ABOUT THIS TASK
Everything in the listing below needs to be returned word for word.

INPUT DATA
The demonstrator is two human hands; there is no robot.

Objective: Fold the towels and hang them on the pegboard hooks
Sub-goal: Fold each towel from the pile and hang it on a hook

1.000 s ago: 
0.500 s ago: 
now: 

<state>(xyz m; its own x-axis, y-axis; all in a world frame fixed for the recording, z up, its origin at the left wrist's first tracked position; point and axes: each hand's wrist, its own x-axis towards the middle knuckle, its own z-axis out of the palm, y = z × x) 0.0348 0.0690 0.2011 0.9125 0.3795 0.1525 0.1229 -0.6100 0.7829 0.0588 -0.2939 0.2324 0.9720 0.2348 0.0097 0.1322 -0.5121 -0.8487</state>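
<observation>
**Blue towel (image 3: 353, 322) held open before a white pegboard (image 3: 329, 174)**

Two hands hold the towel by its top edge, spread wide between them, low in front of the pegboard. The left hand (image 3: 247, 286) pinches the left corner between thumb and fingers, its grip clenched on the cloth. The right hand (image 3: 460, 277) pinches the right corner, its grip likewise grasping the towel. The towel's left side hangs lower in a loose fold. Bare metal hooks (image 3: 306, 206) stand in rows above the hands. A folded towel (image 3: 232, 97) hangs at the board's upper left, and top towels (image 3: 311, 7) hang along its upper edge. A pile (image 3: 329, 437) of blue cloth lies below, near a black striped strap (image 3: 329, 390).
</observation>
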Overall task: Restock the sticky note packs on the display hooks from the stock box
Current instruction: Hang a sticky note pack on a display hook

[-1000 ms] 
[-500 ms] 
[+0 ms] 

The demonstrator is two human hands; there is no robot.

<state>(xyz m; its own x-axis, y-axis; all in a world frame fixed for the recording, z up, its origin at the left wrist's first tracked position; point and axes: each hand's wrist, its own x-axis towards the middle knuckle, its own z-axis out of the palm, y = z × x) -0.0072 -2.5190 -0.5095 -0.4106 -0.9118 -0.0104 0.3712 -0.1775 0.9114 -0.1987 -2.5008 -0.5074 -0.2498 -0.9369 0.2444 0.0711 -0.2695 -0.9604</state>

ANSWER TO THIS TASK
The demonstrator is two human hands; there is no robot.

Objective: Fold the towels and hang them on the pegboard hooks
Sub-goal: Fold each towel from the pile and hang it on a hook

1.000 s ago: 
0.500 s ago: 
now: 

<state>(xyz m; its own x-axis, y-axis; all in a world frame fixed for the recording, z up, its origin at the left wrist's first tracked position; point and axes: each hand's wrist, its own x-axis towards the middle knuckle, its own z-axis out of the palm, y = z × x) 0.0348 0.0690 0.2011 0.9125 0.3795 0.1525 0.1229 -0.6100 0.7829 0.0588 -0.2939 0.2324 0.9720 0.2348 0.0097 0.1322 -0.5121 -0.8487</state>
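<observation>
**Blue towel (image 3: 353, 322) held open before a white pegboard (image 3: 329, 174)**

Two hands hold the towel by its top edge, spread wide between them, low in front of the pegboard. The left hand (image 3: 247, 286) pinches the left corner between thumb and fingers, its grip clenched on the cloth. The right hand (image 3: 460, 277) pinches the right corner, its grip likewise grasping the towel. The towel's left side hangs lower in a loose fold. Bare metal hooks (image 3: 306, 206) stand in rows above the hands. A folded towel (image 3: 232, 97) hangs at the board's upper left, and top towels (image 3: 311, 7) hang along its upper edge. A pile (image 3: 329, 437) of blue cloth lies below, near a black striped strap (image 3: 329, 390).
</observation>
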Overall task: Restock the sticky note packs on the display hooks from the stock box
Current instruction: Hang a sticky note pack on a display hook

[-1000 ms] 
[-500 ms] 
[+0 ms] 

The demonstrator is two human hands; there is no robot.

<state>(xyz m; its own x-axis, y-axis; all in a world frame fixed for the recording, z up, its origin at the left wrist's first tracked position; point and axes: each hand's wrist, its own x-axis towards the middle knuckle, its own z-axis out of the palm, y = z × x) -0.0072 -2.5190 -0.5095 -0.4106 -0.9118 -0.0104 0.3712 -0.1775 0.9114 -0.1987 -2.5008 -0.5074 -0.2498 -0.9369 0.2444 0.0711 -0.2695 -0.9604</state>

Besides the given answer, there is nothing more to add.